Just-in-time compilation (JIT)
====

For programmer productivity, it often makes sense to code the majority of your application in a high-level language such as Python and only optimize code bottlenecks identified by profiling. One way to speed up these bottlenecks is to compile the code to machine executables, often via an intermediate C or C-like stage. There are two common approaches to compiling Python code - using a Just-In-Time (JIT) compiler and using Cython for Ahead of Time (AOT) compilation.

This notebook mostly illustrates the JIT approach.

**References**

- [Numba](http://numba.pydata.org)
- [The need for speed without bothering too much: An introduction to numba](http://nbviewer.jupyter.org/github/akittas/presentations/blob/master/pythess/numba/numba.ipynb?utm_source=newsletter_mailer&utm_medium=email&utm_campaign=weekly)

In [None]:
%matplotlib inline
import matplotlib.pyplot as plt

**Utility function for timing functions**

We write decorators to help in timing as an alternative to `timeit`.

In [None]:
import time
from numpy.testing import assert_almost_equal

In [None]:
def timer(f, *args, **kwargs):
    start = time.time()
    ans = f(*args, **kwargs)
    return ans, time.time() - start

In [None]:
def report(fs, *args, **kwargs):
    ans, t = timer(fs[0], *args, **kwargs)
    print('%s: %.1f' % (fs[0].__name__, 1.0))  
    for f in fs[1:]:
        ans_, t_ = timer(f, *args, **kwargs)
        print('%s: %.1f' % (f.__name__, t/t_))

Using `numexpr`
----

One of the simplest approaches is to use [`numexpr`](https://github.com/pydata/numexpr) which takes a `numpy` expression and compiles a more efficient version of the `numpy` expression written as a string. If there is a simple expression that is taking too long, this is a good choice due to its simplicity.

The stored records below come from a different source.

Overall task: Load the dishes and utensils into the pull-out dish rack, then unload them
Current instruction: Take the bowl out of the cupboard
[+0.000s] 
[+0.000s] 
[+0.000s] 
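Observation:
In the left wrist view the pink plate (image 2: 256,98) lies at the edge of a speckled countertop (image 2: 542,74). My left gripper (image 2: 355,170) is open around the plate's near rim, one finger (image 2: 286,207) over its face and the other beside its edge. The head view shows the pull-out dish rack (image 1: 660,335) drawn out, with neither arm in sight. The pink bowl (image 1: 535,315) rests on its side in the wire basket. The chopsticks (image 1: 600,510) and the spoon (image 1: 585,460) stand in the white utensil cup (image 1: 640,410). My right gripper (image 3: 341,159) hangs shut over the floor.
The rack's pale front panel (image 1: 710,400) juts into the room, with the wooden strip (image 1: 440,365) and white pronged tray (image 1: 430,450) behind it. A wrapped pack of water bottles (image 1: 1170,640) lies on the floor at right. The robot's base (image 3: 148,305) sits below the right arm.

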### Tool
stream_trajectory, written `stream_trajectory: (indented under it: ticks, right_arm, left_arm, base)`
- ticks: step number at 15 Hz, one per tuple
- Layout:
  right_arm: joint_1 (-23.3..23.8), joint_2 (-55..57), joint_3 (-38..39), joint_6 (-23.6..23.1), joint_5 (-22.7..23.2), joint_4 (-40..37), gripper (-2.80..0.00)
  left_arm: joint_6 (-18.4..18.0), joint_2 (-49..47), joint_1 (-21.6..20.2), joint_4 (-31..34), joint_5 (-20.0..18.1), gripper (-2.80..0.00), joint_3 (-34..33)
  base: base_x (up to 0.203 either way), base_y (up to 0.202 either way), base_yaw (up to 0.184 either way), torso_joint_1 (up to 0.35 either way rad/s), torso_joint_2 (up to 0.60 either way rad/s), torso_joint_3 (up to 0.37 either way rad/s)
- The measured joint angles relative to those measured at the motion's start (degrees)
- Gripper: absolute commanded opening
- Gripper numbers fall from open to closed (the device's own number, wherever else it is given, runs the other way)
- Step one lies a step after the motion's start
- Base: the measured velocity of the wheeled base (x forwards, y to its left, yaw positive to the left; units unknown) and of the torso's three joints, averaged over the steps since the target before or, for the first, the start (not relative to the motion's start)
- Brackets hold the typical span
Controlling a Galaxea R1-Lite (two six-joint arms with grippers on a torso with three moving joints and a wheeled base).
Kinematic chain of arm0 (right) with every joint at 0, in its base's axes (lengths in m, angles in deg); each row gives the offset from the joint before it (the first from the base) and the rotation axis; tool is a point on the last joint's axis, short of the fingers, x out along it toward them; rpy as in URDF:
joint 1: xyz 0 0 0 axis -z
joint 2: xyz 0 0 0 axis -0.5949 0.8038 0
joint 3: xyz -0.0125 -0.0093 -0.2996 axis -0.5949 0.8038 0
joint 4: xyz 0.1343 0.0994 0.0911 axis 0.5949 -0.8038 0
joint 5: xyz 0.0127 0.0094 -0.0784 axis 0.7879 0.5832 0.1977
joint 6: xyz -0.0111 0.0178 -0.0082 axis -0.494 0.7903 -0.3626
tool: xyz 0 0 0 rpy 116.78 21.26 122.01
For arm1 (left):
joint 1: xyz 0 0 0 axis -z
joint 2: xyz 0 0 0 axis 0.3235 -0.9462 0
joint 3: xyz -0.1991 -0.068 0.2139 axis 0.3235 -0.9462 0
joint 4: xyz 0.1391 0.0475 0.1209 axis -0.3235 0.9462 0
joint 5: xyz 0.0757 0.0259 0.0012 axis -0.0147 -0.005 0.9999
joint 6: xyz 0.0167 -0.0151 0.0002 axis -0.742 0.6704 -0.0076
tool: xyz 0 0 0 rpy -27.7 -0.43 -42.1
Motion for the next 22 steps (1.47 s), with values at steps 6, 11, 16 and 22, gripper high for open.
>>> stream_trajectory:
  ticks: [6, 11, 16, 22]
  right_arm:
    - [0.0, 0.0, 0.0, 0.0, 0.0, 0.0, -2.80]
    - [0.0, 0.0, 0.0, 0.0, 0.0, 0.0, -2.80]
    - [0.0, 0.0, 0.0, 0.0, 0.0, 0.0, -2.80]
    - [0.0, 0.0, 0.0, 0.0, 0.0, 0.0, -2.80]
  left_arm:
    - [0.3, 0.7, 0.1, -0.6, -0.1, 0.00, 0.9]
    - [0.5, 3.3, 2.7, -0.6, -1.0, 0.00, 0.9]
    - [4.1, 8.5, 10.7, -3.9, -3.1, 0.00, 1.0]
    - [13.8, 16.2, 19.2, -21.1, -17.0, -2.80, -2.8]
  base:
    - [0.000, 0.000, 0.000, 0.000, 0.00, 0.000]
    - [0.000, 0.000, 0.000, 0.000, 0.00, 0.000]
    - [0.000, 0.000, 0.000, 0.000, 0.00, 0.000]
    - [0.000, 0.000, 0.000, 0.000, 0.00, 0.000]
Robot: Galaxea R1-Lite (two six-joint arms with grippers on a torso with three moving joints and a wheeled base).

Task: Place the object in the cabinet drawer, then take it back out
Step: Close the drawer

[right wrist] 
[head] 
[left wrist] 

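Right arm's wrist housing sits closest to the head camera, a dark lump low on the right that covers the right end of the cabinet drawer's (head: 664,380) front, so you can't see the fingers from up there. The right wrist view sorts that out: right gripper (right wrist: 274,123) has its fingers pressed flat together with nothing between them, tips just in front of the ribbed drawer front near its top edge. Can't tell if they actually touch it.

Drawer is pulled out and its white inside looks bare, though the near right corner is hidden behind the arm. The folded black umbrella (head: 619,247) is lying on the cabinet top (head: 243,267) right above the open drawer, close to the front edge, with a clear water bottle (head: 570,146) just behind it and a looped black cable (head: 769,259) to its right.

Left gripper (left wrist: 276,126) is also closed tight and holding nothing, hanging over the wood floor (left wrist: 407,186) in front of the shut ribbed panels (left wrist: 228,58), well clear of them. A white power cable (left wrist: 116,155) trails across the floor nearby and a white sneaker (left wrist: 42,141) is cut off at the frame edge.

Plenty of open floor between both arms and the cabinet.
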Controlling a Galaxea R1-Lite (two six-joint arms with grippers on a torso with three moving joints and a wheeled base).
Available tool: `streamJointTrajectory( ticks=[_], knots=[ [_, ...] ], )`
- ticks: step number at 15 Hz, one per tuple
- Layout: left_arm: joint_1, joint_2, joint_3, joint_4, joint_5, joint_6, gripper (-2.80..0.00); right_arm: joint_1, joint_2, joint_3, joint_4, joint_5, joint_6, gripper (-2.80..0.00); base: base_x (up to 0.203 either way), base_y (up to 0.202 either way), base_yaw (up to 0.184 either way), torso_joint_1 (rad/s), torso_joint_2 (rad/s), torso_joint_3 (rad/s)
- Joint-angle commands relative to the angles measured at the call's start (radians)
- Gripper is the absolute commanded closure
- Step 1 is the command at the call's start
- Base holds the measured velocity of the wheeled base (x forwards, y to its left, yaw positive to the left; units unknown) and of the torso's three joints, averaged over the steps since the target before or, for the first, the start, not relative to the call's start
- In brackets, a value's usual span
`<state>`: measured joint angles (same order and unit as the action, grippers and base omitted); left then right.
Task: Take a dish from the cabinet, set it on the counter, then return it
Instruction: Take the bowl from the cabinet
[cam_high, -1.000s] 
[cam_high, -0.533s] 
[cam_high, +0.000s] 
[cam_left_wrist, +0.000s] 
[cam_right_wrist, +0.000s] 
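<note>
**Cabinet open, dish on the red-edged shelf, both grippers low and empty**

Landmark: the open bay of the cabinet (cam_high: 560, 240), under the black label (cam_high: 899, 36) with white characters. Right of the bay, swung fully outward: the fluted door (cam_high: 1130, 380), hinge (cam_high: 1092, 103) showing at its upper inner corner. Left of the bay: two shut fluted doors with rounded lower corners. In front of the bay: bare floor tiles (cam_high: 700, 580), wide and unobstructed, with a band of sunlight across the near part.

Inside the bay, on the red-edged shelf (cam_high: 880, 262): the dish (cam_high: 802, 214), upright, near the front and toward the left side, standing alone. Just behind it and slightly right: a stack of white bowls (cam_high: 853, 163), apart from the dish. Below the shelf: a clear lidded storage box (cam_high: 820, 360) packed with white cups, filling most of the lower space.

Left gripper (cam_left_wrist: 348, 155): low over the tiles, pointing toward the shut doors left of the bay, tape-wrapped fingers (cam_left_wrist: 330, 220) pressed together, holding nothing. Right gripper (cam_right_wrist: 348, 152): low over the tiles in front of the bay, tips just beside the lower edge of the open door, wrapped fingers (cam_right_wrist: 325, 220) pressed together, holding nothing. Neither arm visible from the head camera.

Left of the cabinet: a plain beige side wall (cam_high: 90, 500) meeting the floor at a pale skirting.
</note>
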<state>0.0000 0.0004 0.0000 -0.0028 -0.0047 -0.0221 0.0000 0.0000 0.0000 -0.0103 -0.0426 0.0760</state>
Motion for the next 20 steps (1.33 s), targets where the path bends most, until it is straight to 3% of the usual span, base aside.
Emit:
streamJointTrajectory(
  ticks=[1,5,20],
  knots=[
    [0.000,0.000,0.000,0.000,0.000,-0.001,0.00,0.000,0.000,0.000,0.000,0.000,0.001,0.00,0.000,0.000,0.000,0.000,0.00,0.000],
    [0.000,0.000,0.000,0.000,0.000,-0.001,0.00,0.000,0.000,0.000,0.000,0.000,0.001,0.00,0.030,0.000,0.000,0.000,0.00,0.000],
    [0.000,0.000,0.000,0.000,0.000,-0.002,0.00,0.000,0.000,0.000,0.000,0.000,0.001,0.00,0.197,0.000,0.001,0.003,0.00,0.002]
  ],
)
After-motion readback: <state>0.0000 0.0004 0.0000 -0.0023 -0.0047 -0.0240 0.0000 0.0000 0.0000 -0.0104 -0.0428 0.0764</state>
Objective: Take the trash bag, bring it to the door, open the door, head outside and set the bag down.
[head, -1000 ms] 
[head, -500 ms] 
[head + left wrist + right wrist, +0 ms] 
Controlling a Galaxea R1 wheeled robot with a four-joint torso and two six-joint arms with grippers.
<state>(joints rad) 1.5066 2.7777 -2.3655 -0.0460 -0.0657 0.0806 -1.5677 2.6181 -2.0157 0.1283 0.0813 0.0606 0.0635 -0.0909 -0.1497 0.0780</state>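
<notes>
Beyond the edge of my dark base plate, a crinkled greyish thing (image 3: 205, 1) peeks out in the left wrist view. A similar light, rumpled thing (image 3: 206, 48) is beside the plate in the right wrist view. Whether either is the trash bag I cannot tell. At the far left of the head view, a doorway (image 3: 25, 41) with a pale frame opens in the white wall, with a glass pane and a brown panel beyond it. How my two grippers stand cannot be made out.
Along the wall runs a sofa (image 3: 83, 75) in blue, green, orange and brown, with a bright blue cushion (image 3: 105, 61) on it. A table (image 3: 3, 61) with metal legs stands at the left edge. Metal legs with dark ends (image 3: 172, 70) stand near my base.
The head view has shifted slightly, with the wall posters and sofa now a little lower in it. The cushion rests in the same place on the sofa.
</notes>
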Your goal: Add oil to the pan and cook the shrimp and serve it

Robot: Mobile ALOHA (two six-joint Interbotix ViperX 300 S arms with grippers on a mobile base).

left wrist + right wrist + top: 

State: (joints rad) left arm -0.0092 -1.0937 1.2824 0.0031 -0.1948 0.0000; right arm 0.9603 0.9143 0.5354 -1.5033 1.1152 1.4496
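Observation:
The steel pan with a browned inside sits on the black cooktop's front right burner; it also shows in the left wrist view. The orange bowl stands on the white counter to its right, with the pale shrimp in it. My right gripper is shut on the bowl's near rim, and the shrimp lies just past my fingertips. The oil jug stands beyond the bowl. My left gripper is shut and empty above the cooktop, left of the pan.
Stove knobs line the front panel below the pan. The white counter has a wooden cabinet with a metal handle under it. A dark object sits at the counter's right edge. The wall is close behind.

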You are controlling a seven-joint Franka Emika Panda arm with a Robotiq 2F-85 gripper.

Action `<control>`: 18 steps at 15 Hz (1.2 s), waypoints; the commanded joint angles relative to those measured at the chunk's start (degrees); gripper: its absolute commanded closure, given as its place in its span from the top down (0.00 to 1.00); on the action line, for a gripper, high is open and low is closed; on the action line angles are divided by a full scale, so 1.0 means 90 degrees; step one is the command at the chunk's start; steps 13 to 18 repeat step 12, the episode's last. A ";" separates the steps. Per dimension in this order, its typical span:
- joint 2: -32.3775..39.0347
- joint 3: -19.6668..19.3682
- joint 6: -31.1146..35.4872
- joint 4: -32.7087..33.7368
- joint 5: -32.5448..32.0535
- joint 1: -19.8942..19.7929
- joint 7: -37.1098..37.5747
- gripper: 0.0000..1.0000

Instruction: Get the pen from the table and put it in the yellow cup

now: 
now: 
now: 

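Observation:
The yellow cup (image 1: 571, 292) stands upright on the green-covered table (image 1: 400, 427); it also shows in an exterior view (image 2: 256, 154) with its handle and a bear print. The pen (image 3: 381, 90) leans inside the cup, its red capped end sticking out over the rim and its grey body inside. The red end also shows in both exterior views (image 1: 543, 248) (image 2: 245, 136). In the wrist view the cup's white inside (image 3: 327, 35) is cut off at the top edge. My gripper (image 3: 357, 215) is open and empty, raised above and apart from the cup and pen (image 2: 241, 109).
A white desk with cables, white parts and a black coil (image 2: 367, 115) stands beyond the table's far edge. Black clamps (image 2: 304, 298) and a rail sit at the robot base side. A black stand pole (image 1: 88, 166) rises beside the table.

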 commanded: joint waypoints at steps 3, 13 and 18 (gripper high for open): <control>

However, it is quite limited.

In [None]:
import numpy as np
a = np.random.random(int(1e6))
b = np.random.random(int(1e6))
c = np.random.random(int(1e6))

In [None]:
%timeit -r3 -n3 b**2 - 4*a*c

In [None]:
import numexpr as ne

In [None]:
%timeit -r3 -n3 ne.evaluate('b**2 - 4*a*c')

Using `numba`
----

When it works, the JIT `numba` can speed up Python code tremendously with minimal effort. 

[Documentation for `numba`](http://numba.pydata.org/numba-doc/0.12.2/index.html)

### Example 1

#### Plain Python version

In [None]:
def matrix_multiply(A, B):
    m, n = A.shape
    n, p = B.shape
    C = np.zeros((m, p))
    for i in range(m):
        for j in range(p):
            for k in range(n):
                C[i,j] += A[i,k] * B[k, j]
    return C

In [None]:
A = np.random.random((30, 50))
B = np.random.random((50, 40))

#### Numba jit version

In [None]:
import numba
from numba import jit

In [None]:
@jit
def matrix_multiply_numba(A, B):
    m, n = A.shape
    n, p = B.shape
    C = np.zeros((m, p))
    for i in range(m):
        for j in range(p):
            for k in range(n):
                C[i,j] += A[i,k] * B[k, j]
    return C

We can remove the cost of indexing a matrix in the inner loop

In [None]:
@jit
def matrix_multiply_numba2(A, B):
    m, n = A.shape
    n, p = B.shape
    C = np.zeros((m, p))
    for i in range(m):
        for j in range(p):
            d = 0.0
            for k in range(n):
                d += A[i,k] * B[k, j]
            C[i,j] = d
    return C

In [None]:
%timeit -r3 -n3 matrix_multiply(A, B)
%timeit -r3 -n3 matrix_multiply_numba(A, B)
%timeit -r3 -n3 matrix_multiply_numba2(A, B)

#### Numpy version

In [None]:
def matrix_multiply_numpy(A, B):
    return A.dot(B)

#### Check that outputs are the same

In [None]:
assert_almost_equal(matrix_multiply(A, B), matrix_multiply_numba(A, B))
assert_almost_equal(matrix_multiply(A, B), matrix_multiply_numpy(A, B))

In [None]:
%timeit -r3 -n3 matrix_multiply_numba(A, B)

In [None]:
report([matrix_multiply, matrix_multiply_numba, matrix_multiply_numba2, matrix_multiply_numpy], A, B)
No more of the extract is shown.